Die Geschichte
Samoa 1904
Vergessene Fotografien des Bruders meines Großvaters, Otto Tetens wurden fast
hundert Jahre nach ihrer Entstehung wieder entdeckt. Eine Reise nach Samoa mit
einer Auswahl dieser Fotos machte ihren Wert deutlich, was in diesem Druck seinen
Niederschlag findet und in der Bochumer Ausstellung des Museums erstmalig in
Deutschland der Öffentlichkeit gezeigt wird. Die Geschichte Samoas ist keine
geschriebene Historie, sondern eine Überlieferung. An der Zeitenwende von der
unberührten eigenen Gesellschaft zur Kolonialgesellschaft, die zur Unabhängigkeit
und Selbständigkeit (1962) Samoas führte, sind Fotos der Anker zur Geschichte des
Landes. Kaum ein Volk ist von Fotos seiner Geschichte um 1900 so fasziniert, wie
die Samoaner. Und das macht den besonderen Wert der Sammlung Otto Tetens
aus: er fotografierte vieles Einmalige, Spontane. Ein Großteil der Samoaner auf den
Bildern sind Personen der Öffentlichkeit, namentlich bekannt. Einige Personen sind
gar nur auf Fotos von Otto Tetens abgebildet: es existieren offenbar keine anderen
Fotografien von ihnen, obwohl sie seinerzeit sehr prominent waren.

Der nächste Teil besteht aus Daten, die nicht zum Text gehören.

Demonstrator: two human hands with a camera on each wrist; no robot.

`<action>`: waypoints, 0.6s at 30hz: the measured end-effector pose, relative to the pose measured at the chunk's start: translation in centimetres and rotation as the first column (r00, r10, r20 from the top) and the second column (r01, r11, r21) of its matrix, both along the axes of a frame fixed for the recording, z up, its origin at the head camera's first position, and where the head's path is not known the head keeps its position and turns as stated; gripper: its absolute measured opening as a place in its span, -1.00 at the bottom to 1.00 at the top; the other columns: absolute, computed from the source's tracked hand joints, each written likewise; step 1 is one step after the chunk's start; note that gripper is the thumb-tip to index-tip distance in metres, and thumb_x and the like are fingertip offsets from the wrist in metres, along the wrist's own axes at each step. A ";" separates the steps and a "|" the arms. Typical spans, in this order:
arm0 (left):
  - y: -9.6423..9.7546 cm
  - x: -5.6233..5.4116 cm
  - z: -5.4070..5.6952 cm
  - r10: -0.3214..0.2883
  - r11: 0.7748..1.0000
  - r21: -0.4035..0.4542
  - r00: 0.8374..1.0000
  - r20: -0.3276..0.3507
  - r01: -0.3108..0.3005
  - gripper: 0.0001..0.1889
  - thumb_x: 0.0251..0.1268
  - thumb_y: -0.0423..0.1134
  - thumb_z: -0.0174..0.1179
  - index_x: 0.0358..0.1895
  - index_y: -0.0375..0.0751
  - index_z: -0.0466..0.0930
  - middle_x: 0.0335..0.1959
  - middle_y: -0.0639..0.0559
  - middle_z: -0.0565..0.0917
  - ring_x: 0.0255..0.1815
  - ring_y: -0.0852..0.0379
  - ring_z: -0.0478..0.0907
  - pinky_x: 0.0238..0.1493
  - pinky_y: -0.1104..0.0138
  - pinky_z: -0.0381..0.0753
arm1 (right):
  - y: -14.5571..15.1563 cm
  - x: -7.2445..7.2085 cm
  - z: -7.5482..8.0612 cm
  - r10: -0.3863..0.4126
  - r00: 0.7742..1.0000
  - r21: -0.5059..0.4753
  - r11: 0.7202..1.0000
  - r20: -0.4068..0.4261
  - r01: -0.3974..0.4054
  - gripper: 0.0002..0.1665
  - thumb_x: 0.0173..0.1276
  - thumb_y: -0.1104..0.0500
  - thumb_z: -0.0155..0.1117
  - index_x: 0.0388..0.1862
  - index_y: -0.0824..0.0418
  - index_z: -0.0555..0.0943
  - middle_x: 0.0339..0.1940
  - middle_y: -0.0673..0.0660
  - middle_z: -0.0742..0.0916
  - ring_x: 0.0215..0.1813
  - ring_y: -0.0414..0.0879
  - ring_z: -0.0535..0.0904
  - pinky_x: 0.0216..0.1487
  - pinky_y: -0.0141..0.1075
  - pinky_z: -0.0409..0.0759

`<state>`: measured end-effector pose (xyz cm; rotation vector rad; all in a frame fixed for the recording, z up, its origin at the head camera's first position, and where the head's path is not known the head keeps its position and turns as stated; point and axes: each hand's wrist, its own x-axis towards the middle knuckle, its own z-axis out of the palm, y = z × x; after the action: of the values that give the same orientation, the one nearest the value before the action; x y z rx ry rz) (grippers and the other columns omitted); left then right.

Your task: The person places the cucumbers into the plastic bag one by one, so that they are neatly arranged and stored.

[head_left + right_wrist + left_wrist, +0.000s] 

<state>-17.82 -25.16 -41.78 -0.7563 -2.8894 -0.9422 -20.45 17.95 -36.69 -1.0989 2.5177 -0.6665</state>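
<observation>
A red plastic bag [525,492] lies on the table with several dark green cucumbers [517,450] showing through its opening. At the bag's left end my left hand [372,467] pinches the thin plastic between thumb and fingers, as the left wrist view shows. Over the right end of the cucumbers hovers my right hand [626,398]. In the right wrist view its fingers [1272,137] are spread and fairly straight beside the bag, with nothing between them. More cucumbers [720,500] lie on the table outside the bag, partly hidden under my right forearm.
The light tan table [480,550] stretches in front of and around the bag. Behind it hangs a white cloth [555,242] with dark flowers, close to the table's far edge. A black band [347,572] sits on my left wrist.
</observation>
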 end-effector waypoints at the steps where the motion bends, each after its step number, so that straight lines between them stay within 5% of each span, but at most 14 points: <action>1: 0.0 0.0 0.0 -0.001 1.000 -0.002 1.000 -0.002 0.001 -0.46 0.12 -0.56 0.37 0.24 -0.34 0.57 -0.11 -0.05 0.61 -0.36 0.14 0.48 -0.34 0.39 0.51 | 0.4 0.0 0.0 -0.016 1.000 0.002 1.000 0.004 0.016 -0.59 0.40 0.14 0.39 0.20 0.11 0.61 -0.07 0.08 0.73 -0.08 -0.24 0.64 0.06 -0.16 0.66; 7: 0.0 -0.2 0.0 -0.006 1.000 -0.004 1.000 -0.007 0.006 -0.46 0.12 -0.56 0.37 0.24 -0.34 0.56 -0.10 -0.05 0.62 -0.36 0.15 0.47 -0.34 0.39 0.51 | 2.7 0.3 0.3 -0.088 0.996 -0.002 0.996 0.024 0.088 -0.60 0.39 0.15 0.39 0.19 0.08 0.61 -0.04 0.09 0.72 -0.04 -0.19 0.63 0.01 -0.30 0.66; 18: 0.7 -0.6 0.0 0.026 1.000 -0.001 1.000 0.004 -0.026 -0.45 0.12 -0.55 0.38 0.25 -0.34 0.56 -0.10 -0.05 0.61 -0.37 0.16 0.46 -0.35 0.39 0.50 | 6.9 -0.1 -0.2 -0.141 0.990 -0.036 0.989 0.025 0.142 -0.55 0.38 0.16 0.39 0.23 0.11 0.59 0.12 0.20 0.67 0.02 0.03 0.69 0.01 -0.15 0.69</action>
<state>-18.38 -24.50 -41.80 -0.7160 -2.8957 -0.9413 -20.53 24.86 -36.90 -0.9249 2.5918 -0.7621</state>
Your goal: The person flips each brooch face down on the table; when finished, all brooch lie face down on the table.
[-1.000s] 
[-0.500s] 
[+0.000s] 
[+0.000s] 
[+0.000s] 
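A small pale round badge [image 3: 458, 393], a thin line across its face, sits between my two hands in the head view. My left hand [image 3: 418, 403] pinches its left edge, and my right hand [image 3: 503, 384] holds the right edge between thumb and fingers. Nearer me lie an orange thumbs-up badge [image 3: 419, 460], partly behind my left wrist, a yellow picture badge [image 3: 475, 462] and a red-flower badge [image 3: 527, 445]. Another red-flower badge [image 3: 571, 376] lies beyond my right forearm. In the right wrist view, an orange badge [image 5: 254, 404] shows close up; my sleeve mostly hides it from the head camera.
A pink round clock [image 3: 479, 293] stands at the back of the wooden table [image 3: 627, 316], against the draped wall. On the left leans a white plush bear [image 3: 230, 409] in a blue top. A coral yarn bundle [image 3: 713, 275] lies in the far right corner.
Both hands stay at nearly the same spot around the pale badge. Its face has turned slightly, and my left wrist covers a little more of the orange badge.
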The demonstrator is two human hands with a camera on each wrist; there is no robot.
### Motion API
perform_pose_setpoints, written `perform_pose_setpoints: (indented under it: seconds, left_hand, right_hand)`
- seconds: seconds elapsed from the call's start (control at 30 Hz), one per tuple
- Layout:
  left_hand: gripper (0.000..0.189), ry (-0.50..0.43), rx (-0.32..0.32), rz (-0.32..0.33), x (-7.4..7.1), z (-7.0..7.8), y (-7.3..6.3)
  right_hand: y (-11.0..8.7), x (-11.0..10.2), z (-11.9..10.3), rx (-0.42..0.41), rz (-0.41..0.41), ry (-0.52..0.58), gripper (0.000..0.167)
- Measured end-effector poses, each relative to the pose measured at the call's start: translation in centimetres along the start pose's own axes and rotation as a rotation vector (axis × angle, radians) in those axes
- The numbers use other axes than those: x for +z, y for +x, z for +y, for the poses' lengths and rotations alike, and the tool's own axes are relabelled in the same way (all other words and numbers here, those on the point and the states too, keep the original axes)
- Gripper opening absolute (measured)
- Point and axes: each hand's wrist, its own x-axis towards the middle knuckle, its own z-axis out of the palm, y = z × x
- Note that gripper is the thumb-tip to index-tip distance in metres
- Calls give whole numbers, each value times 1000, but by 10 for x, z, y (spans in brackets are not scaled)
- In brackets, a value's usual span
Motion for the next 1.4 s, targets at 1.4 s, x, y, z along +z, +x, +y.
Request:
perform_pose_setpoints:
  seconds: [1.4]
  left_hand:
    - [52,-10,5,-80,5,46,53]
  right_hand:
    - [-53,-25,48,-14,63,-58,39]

Otto Tetens wurde 1865 in Rendsburg geboren als Sohn des Polizeimeisters. Ein
Bruder seines Vaters war Kapitän in Hamburg und hielt sich jahrelang in Palau und
Micronesien auf. Vielleicht war das ein Grund für den jungen Wissenschaftler,1902
den Auftrag der königlichen Gesellschaft der Universität Göttingen zu übernehmen,
auf Samoa das Apia Observatorium zu errichten . Im Rahmen von Forschungen zu
Wetter, Klima, Magnetismus und Seismik sollte dort von Deutschland ein Beitrag zu
einer weltweiten Erkundung geleistet werden, heute würde man sagen:
Umweltforschung. Im April 1902 schiffte sich Otto Tetens mit seinen Gerätschaften
für die unterschiedlichen Aufgaben an Bord der Oldenburg des Norddeutschen Lloyd
von Genua nach Sydney ein und erreichte Samoa am 11. Juni 1902. Er begann
sofort mit der Vorbereitung zum Bau des Observatoriums, wählte einen der
schönsten Plätze von Samoa auf der Spitze der Halbinsel Mulinuu für das Institut
aus und errichtete bis zum November (Frühling in Samoa!) das Observatorium. An
gleicher Stelle steht noch heute das Observatory for Meteorology of Apia. Es hat
ununterbrochen seit Otto Tetens die Wetterdaten erfasst –und ist damit im Besitz der
ältesten kontinuierlichen Daten aus dieser Region der Welt.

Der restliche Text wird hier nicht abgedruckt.